[PATCH v7 0/5] Allow guest access to EFI confidential computing secret area

Gerd Hoffmann kraxel at redhat.com
Wed Feb 2 08:36:53 UTC 2022


  Hi,
 
> The only thing I personally struggle with here is whether "coco" is the 
> best name for it, and whether there are reasonable use cases that 
> wouldn't be directly related to confidential computing (eg, if the 
> firmware on a bare-metal platform had a mechanism for exposing secrets 
> to the OS based on some specific platform security state, it would seem 
> reasonable to expose it via this mechanism but it may not be what we'd 
> normally think of as Confidential Computing).
> 
> But I'd also say that while we only have one implementation currently 
> sending patches, it's fine for the code to live in that implementation 
> and then be abstracted out once we have another.

The implementation can be sorted later when a second implementation
shows up, but it'll be better if we don't have to change the naming
convention.

"coco/efi_secrets" doesn't look like a good choice to me, given that it
is rather likely we see more users for this showing up.
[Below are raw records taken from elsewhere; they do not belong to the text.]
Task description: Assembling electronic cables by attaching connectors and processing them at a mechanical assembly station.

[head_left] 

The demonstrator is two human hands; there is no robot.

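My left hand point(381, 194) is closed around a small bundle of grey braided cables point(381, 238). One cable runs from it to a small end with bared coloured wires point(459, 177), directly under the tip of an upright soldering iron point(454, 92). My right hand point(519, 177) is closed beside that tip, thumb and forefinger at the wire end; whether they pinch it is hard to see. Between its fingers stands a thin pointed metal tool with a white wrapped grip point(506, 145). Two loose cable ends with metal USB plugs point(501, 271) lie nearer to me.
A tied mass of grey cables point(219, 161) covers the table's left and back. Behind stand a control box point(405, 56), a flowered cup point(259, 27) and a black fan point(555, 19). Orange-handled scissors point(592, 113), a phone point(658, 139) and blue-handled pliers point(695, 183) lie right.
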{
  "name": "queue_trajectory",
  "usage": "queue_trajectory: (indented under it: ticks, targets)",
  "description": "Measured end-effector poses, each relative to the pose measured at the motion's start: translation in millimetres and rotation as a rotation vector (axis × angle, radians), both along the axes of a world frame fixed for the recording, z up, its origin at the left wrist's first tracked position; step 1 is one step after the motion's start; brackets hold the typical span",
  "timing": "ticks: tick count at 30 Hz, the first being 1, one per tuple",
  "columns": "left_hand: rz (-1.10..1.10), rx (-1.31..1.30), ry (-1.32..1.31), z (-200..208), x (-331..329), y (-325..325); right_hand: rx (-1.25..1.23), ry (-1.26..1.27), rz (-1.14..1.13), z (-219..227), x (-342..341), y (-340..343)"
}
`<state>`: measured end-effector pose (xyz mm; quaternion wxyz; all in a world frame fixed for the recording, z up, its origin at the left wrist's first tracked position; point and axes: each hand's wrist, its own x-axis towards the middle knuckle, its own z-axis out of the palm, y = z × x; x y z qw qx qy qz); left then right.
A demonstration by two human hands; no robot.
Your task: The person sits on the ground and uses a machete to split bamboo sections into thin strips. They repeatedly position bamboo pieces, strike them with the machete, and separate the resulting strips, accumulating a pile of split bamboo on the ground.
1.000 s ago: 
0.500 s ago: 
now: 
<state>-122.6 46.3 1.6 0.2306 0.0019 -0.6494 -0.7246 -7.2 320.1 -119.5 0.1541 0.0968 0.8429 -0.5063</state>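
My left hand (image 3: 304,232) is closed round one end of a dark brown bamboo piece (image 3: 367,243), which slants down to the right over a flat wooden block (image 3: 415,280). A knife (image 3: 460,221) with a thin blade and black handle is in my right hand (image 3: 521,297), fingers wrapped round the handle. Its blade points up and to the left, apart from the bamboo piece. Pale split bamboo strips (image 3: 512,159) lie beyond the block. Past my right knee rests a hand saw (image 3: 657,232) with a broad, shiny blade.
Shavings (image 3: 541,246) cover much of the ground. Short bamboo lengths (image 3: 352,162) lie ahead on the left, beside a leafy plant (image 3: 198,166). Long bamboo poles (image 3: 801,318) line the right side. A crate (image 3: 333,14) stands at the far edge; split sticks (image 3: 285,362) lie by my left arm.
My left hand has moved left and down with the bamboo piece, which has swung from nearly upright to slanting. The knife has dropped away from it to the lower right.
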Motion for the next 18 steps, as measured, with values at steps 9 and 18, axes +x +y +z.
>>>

Having a "secrets/" directory looks good to me.  Then the individual
implementations can either add files to the directory, i.e. efi_secrets
would create "secrets/<guid>" files.  Or each implementation creates a
subdirectory with the secrets, i.e. "secrets/coco/" and
"secrets/coco/<guid>".

Longer-term (i.e once we have more than one implementation) we probably
need a separate module which owns and manages the "secrets/" directory,
and possibly provides some common helper functions too.